Learn the Projection Matrix of PCA on the train set and use this to reduce the dimensions of the test data.
One benifit is this way you don't have to rely on collecting sufficient data in the test set if you are applying your classifier for actual run time where test data comes one sample at a time.
Also I think separate train and test PCA will fail.Why?
Think of PCA as giving you features, and then you learn a classifier over these features. If over time your data shifts, then the test features you get using PCA would be different, and you don't have a classifier trained on these features. Even if the set of directions/features of the PCA remain same but their order varies your classifier still fails.
There are two data sets - the training one and a data set of features, labels for which are yet to be predicted (the new one).
I built a Random Forest classifier. Along the way I had to do two things:
Normalize continuous numeric features.
Perform a one-hot-encoding on the categorical ones.
Now I have two questions. When i am predicting labels for the new data:
Do I need to normalize the incoming features? (common sense tells me that yes :) ) If so, should I take the mean, max, min values for a specific feature from the training data set or should I somehow take into account the new values of the features?
How do I hot-one-encode the new values of the features? Do I expand the dictionary of the possible categories for a specific category taking into account the possibly new values of the features?
In my case I possess both data sets, so I could calculate all this stuff in advance, but what if I only had a classifier and a new data set?
I only have a basic knowledge of the type of classifiers and normalization techniques you're using, but the general rule, that I think applies to what you're doing as well, is to do the following.
Your classifier is not a Random Forest Classifier.
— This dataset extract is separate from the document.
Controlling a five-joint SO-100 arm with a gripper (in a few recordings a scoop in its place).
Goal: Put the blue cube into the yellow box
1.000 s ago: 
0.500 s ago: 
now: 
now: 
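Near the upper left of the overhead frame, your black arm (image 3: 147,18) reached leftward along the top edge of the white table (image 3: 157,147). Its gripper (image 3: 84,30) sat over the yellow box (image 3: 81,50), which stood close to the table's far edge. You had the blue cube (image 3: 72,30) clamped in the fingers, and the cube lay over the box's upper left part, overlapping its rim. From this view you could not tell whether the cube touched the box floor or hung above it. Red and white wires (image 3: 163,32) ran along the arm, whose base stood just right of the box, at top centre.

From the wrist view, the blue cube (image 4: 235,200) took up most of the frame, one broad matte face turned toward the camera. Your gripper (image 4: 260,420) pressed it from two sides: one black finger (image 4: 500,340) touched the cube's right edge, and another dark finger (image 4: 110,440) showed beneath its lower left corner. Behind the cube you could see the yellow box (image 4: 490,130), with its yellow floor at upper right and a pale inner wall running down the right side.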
That is only one step of the pipeline that acts as your actual classifier. This pipeline / actual classifier is what you describe:
Normalize continuous numeric features.
Perform a one-hot-encoding on the categorical ones.
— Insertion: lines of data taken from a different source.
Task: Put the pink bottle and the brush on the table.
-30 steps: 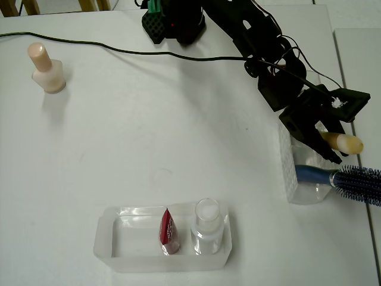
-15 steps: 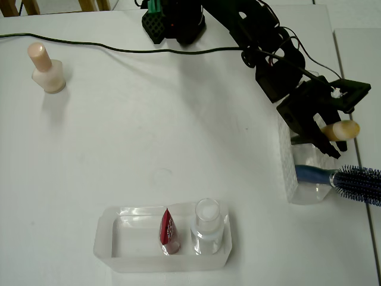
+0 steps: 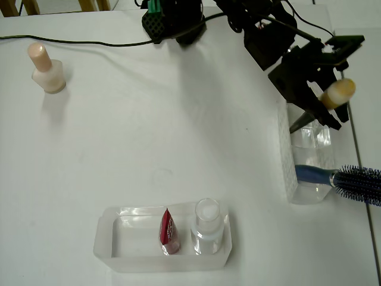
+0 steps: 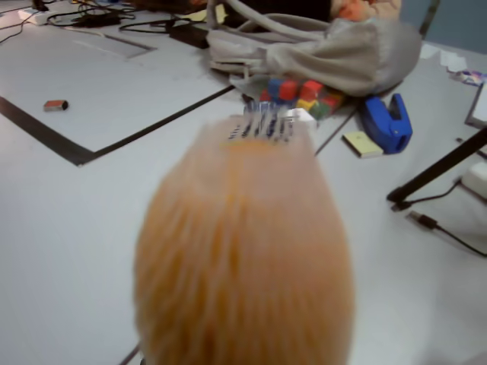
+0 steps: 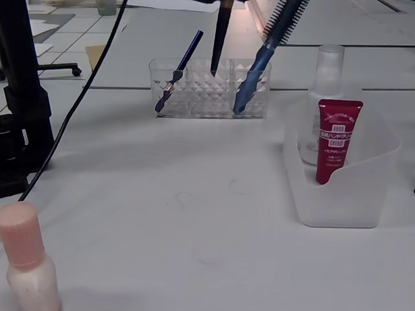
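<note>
The small pale peach-pink bottle with a narrower pink cap (image 3: 46, 70) stands upright on the plain white worktop (image 3: 149, 119), well apart from the clear divided organiser (image 3: 306, 161). The slim dark-handled makeup brush with a soft cream-tan rounded tip (image 3: 337, 93) hangs tilted, its handle's lower end above that organiser.

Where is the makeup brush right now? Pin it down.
In the overhead view the makeup brush is at upper right, held in the pincer above the clear organizer, its handle tip still pointing into it, beyond the blue hairbrush.
</note>
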Robot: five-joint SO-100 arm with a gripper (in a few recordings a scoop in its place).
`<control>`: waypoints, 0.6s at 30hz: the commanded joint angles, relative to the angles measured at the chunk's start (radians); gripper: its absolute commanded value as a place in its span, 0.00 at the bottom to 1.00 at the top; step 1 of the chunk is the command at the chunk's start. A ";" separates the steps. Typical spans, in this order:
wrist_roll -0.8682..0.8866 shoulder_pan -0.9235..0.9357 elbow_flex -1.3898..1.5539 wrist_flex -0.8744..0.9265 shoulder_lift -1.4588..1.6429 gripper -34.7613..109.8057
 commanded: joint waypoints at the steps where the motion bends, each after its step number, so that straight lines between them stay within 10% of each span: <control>1: -0.005 0.003 -0.040 0.028 0.130 0.24; 18: -0.020 0.370 0.077 0.273 0.422 0.24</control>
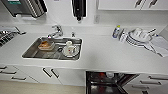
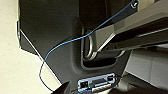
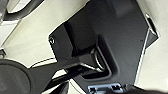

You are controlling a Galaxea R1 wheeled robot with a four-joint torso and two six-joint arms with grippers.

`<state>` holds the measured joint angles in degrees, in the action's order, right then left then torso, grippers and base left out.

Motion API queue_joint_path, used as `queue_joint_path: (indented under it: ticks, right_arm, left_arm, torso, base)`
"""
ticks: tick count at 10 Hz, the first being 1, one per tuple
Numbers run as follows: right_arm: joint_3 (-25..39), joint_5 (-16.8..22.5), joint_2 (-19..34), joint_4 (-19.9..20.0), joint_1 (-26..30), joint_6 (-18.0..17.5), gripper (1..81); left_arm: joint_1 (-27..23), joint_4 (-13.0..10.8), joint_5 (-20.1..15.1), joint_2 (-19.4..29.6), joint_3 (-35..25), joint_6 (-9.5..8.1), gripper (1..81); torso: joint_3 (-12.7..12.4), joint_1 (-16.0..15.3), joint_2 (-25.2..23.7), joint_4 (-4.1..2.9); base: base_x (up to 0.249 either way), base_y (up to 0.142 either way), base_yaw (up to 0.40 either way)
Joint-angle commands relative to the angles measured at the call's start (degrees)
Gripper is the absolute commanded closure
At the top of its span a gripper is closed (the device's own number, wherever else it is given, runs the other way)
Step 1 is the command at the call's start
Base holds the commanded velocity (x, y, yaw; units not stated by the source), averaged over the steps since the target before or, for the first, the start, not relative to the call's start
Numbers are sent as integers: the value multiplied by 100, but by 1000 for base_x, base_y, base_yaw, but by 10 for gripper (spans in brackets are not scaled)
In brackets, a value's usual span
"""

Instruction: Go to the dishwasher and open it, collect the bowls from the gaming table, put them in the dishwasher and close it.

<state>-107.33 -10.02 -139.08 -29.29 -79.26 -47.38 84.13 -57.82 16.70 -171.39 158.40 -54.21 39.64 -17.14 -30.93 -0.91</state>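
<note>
You are facing a white counter [image 1: 105, 53] that runs across the whole head view, its front edge passing just above the dishwasher [image 1: 110, 83]. The dishwasher sits under the counter, right of centre at the bottom of the view. Its front stands open: you see a dark interior with racks, something red and a pale item inside. White cabinet doors [image 1: 47, 73] with dark bar handles flank it on the left, and drawers [image 1: 150, 83] on the right. A strip of pale floor [image 1: 37, 90] lies free at bottom left.

On the counter, a steel sink [image 1: 53, 48] holds an orange-brown container [image 1: 46, 45] and a white mug [image 1: 70, 48] on a plate. Stacked white dishes [image 1: 138, 37] stand at the right, near a bottle [image 1: 116, 31].

You cannot tell either gripper's state: the wrist views show robot body panels and floor.
</note>
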Motion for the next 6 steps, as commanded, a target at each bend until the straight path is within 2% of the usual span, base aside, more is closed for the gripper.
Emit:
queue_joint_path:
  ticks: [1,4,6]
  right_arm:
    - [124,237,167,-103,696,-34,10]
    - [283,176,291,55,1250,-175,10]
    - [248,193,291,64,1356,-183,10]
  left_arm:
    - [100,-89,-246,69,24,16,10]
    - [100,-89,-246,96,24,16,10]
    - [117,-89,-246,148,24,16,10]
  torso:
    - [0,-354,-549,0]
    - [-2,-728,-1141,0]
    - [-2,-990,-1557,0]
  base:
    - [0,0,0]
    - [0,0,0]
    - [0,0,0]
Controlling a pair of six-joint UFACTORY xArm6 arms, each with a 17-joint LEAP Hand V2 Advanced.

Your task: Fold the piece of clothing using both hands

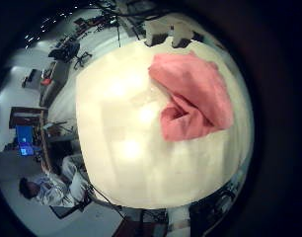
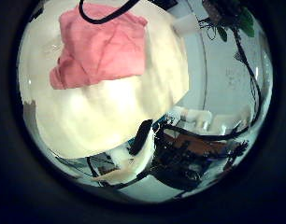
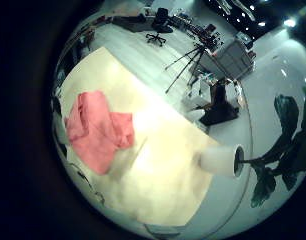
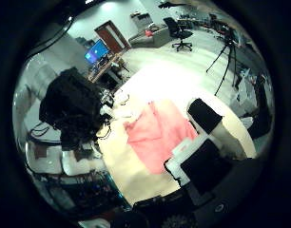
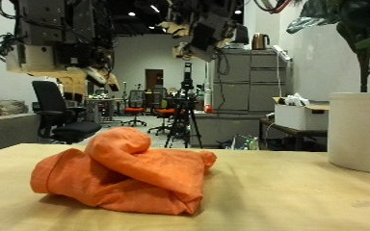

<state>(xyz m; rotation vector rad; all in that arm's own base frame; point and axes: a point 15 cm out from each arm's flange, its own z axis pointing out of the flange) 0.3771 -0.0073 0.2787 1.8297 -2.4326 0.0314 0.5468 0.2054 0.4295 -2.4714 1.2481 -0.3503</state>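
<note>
The surface (image 5: 313,197) is a pale wooden tabletop, and it carries very little. On it, near the middle, lies the piece of clothing (image 5: 127,171) — an orange-pink garment, bunched and lumpy, with one rolled part riding on top of the rest. It is crumpled rather than folded, so by my judgement the folding has yet to begin, or needs redoing. Well apart from it, at the far right of the surface, stands a white cylindrical pot (image 5: 359,132) with a leafy plant rising from it; it sits clear of the working area.

Both hands hang high above the surface, at the top of the outside view. The left hand (image 5: 57,38) and the right hand (image 5: 211,29) touch nothing and hold nothing; how far their fingers are spread I cannot tell. All four palm views look down on the garment from a distance, which fits hands raised well off it — probably placed to survey the cloth before descending.
</note>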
Use a Random Forest Classifier on what you get from the first 2 steps.
This pipeline, that encompasses 3 things, is what you're actually using as your classifier.
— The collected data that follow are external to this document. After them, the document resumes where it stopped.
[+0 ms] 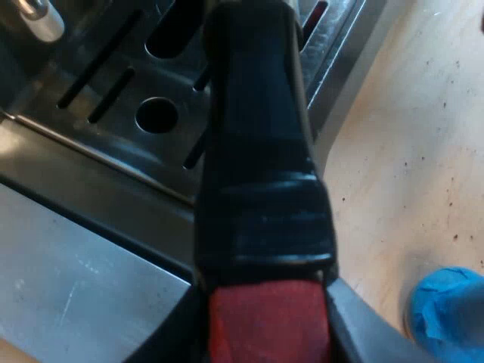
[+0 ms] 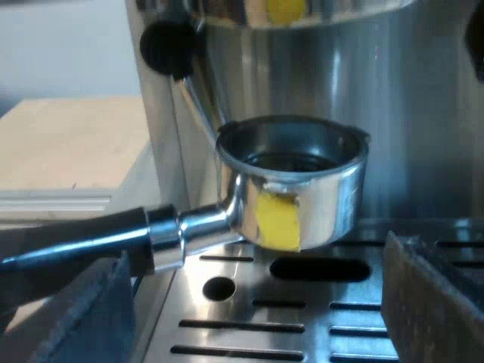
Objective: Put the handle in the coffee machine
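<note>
The holder's dark handle (image 1: 257, 151) runs away from the camera over the machine's slotted drip tray (image 1: 113, 98), and its red end (image 1: 268, 321) sits between the fingers of my left gripper (image 1: 268, 333), which is shut on it. From the other side I see the holder's metal basket (image 2: 302, 189) with a yellow mark, held level above the drip tray (image 2: 302, 318) and just under the machine's brew head (image 2: 302, 11). My right gripper (image 2: 265, 318) is open, its fingers (image 2: 98, 310) wide apart low over the tray, short of the basket.
A blue tamper (image 1: 446, 310) stands on the wooden table (image 1: 408, 151) beside the machine. A black knob (image 2: 166, 45) and a steam wand (image 2: 200, 98) hang close to the basket. The wand's tip (image 1: 38, 19) is over the tray.
</note>
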`<state>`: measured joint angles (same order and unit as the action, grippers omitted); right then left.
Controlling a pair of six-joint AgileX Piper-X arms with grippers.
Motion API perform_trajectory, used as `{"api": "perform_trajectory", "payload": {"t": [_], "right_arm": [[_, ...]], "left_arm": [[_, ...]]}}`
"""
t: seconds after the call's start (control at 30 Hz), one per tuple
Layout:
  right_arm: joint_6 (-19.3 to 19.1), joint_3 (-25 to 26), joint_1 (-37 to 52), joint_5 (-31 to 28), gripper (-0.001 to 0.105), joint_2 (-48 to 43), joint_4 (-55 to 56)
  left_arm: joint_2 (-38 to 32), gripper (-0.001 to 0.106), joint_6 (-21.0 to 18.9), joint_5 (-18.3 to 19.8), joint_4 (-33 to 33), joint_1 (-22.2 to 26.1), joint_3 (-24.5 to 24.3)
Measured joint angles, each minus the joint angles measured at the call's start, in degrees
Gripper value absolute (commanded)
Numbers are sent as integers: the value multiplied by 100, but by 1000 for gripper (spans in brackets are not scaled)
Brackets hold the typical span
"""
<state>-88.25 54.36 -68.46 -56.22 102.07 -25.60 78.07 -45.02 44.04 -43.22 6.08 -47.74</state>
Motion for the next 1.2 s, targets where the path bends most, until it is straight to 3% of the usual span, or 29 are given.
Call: {"api": "perform_trajectory", "payload": {"t": [0.3,0.4,0.97,1.2], "right_arm": [[-85,0,94,-100,60,178,-447],[-264,0,113,-101,60,188,-587],[-292,0,118,-101,60,188,-763],[-292,0,118,-101,60,188,-763]], "left_arm": [[0,1,0,129,158,0,-29],[0,1,0,129,261,0,-40],[0,1,-67,264,492,0,-302],[0,1,-296,397,649,0,-330]]}}
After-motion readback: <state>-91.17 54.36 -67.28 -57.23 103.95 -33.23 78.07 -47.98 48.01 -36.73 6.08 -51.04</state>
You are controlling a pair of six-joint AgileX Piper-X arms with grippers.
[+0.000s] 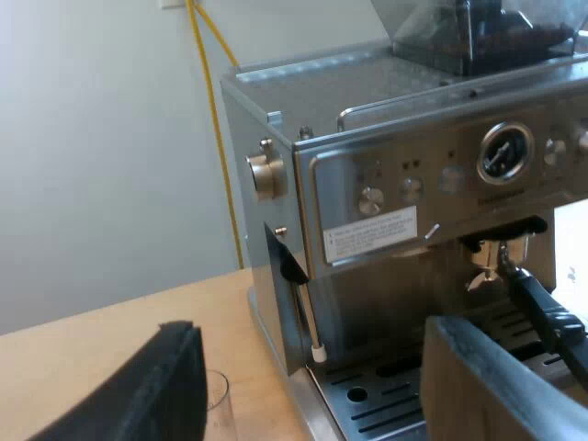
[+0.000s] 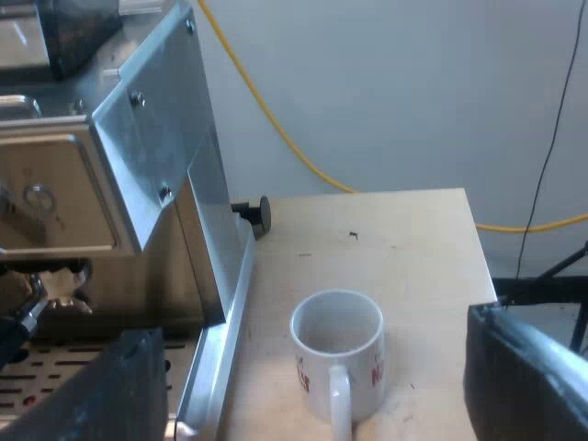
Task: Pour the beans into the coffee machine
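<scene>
The espresso machine stands close before my left gripper, which is open with nothing between its fingers. The bean hopper on the machine's top holds dark beans. The rim of a clear measuring glass shows on the wooden table, right beside one left finger. The metal holder is locked under the machine's front, and its dark handle juts out over the drip tray. My right gripper is open above a white mug with red lettering, which stands upright beside the machine's side panel.
A round gauge and several knobs line the machine's front. A brass knob and a steam wand stick out at one side, a black knob at the other. A yellow cable hangs along the wall. The table edge lies near the mug.
</scene>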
Now, how does a classifier work?
You build some state based on the training data.
You use that state to make predictions on the test data.
So:
Do I need to normalize the incoming features? (common sense tells me that yes :) ) If so, should I take the mean, max, min values for a specific feature from the training data set or should I somehow take into account the new values of the features?
Your classifier normalizes the incoming features for the training data, so it will normalize those for unseen instances too. To do this, it must use the state it has built during training.
For example, if you were doing min-max scaling on your features, your state would store a min(f) and max(f) for each feature f. Then, during testing / prediction, you would do min-max scaling for each feature f using the stored min(f) and max(f) values.
I'm not sure what you mean by "normalize continuous numeric features". Do you mean discretization? If you build some state for this discretization during training, then you need to find a way to factor that in.
How do I hot-one-encode the new values of the features? Do I expand the dictionary of the possible categories for a specific category taking into account the possibly new values of the features?
Don't you know how many values each category can have beforehand? Usually you do (since categoricals are things like nationality, continent etc. - things you know in advance). If you can get a value for a categorical feature that you haven't seen during training, it begs the question if you should even care about it. What good is a categorical value you've never trained on?
Maybe add an "unknown" category. I think expanding for a single one should be fine, what good are more going to do if you've never trained on them?
What kind of categoricals do you have?
I could be wrong, but do you really need one-hot encoding? AFAIK, tree-based classifiers don't seem to benefit that much from it.